■ **Prompt**: Transcribe, word for word and without additions, each line below from the one containing "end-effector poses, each" through the one containing "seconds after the", both ends included.

■ **Exercise data**:
○ ○ ○ ○ ○ ○ ○

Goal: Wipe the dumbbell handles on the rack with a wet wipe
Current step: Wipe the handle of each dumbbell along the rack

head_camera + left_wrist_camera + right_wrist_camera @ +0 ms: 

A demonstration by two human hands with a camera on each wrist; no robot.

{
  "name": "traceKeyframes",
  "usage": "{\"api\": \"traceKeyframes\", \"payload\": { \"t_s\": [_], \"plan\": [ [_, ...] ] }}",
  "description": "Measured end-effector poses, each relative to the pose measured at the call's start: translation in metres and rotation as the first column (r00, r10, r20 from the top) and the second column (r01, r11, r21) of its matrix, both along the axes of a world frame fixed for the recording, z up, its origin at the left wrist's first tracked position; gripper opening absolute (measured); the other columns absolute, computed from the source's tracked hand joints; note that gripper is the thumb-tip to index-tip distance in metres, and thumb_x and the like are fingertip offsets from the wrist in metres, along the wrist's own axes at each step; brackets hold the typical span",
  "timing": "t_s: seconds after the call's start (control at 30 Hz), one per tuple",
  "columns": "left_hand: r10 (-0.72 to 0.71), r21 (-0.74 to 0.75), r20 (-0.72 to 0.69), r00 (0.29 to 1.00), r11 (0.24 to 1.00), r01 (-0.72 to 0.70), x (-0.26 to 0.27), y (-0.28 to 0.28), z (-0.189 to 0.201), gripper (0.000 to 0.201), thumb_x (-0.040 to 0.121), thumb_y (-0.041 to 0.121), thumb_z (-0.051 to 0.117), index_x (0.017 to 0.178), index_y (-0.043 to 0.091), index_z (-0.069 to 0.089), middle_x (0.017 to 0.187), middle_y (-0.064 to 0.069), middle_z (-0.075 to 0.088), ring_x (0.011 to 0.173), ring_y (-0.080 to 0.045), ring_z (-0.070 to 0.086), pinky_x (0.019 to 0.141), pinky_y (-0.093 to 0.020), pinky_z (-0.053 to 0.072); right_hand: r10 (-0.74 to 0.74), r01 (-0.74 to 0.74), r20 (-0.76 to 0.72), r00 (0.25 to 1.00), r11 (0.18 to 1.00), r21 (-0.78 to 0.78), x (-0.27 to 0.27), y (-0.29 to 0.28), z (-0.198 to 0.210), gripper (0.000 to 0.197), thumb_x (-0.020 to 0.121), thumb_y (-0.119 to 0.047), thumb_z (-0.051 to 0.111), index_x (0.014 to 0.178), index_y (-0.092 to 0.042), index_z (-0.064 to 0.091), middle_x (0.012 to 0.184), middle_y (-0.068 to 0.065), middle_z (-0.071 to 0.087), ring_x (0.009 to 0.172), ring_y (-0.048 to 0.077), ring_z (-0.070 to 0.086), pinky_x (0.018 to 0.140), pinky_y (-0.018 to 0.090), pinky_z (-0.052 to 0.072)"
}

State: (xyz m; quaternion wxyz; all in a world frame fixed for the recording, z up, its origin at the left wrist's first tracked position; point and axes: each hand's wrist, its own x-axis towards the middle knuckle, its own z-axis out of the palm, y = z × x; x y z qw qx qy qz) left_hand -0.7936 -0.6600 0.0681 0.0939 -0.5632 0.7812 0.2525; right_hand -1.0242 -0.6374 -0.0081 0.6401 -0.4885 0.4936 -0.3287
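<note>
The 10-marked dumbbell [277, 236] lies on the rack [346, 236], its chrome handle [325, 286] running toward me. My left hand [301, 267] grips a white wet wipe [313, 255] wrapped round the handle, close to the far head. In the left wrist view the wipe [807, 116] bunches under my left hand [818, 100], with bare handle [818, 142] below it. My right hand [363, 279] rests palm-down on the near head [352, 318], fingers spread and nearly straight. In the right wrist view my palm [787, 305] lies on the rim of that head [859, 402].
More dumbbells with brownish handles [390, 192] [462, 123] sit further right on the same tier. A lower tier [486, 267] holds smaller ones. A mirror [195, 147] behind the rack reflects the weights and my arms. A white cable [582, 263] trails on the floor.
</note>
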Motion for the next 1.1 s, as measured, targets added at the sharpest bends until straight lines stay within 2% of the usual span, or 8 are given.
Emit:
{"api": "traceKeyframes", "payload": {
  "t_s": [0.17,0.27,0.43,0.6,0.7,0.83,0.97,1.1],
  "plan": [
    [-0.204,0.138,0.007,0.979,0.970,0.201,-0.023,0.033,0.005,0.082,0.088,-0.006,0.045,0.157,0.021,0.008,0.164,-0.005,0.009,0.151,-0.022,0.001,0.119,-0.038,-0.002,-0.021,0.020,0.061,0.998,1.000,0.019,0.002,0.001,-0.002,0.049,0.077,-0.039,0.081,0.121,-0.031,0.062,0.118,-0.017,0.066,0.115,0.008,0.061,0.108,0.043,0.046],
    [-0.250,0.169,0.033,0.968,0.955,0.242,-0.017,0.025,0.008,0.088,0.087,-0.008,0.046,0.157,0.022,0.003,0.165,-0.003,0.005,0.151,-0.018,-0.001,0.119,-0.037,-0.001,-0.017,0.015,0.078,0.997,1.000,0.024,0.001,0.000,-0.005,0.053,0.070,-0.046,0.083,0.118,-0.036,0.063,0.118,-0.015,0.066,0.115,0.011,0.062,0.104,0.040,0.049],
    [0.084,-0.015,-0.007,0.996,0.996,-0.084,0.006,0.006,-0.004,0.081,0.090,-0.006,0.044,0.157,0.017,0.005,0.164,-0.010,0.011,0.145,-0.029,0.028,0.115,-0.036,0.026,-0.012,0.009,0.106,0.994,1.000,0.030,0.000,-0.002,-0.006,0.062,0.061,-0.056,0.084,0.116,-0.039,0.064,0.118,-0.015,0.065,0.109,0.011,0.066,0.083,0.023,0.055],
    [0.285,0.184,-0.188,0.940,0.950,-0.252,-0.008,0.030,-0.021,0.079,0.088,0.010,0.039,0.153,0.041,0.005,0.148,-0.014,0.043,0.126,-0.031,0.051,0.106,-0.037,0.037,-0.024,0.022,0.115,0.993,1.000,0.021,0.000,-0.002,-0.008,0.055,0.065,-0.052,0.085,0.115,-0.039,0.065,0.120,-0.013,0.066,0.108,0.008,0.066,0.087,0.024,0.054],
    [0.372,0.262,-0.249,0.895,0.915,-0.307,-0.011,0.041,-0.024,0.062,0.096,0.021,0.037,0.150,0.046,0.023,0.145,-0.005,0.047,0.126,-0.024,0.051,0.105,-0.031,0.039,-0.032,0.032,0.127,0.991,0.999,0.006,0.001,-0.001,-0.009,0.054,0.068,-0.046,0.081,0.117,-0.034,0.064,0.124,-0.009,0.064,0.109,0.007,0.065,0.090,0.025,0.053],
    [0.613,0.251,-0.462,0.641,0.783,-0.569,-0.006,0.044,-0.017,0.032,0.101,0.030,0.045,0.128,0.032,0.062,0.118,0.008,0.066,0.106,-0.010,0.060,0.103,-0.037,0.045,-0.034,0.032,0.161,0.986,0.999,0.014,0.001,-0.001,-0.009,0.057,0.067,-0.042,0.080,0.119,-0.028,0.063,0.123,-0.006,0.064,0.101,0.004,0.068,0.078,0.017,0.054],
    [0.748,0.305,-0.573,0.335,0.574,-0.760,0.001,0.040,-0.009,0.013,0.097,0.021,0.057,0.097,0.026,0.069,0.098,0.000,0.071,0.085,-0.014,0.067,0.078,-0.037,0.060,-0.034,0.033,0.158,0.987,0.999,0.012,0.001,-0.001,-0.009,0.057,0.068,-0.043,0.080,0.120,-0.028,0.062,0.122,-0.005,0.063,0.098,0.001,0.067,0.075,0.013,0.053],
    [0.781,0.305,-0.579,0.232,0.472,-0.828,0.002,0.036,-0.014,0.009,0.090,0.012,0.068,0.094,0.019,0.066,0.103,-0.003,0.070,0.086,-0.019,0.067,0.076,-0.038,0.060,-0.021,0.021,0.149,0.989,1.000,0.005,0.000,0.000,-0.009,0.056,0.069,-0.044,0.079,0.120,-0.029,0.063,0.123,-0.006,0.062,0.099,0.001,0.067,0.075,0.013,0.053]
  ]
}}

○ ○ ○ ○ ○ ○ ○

■ **Result of the task**:
  "description": "Measured end-effector poses, each relative to the pose measured at the call's start: translation in metres and rotation as the first column (r00, r10, r20 from the top) and the second column (r01, r11, r21) of its matrix, both along the axes of a world frame fixed for the recording, z up, its origin at the left wrist's first tracked position; gripper opening absolute (measured); the other columns absolute, computed from the source's tracked hand joints; note that gripper is the thumb-tip to index-tip distance in metres, and thumb_x and the like are fingertip offsets from the wrist in metres, along the wrist's own axes at each step; brackets hold the typical span",
  "timing": "t_s: seconds after the call's start (control at 30 Hz), one per tuple",

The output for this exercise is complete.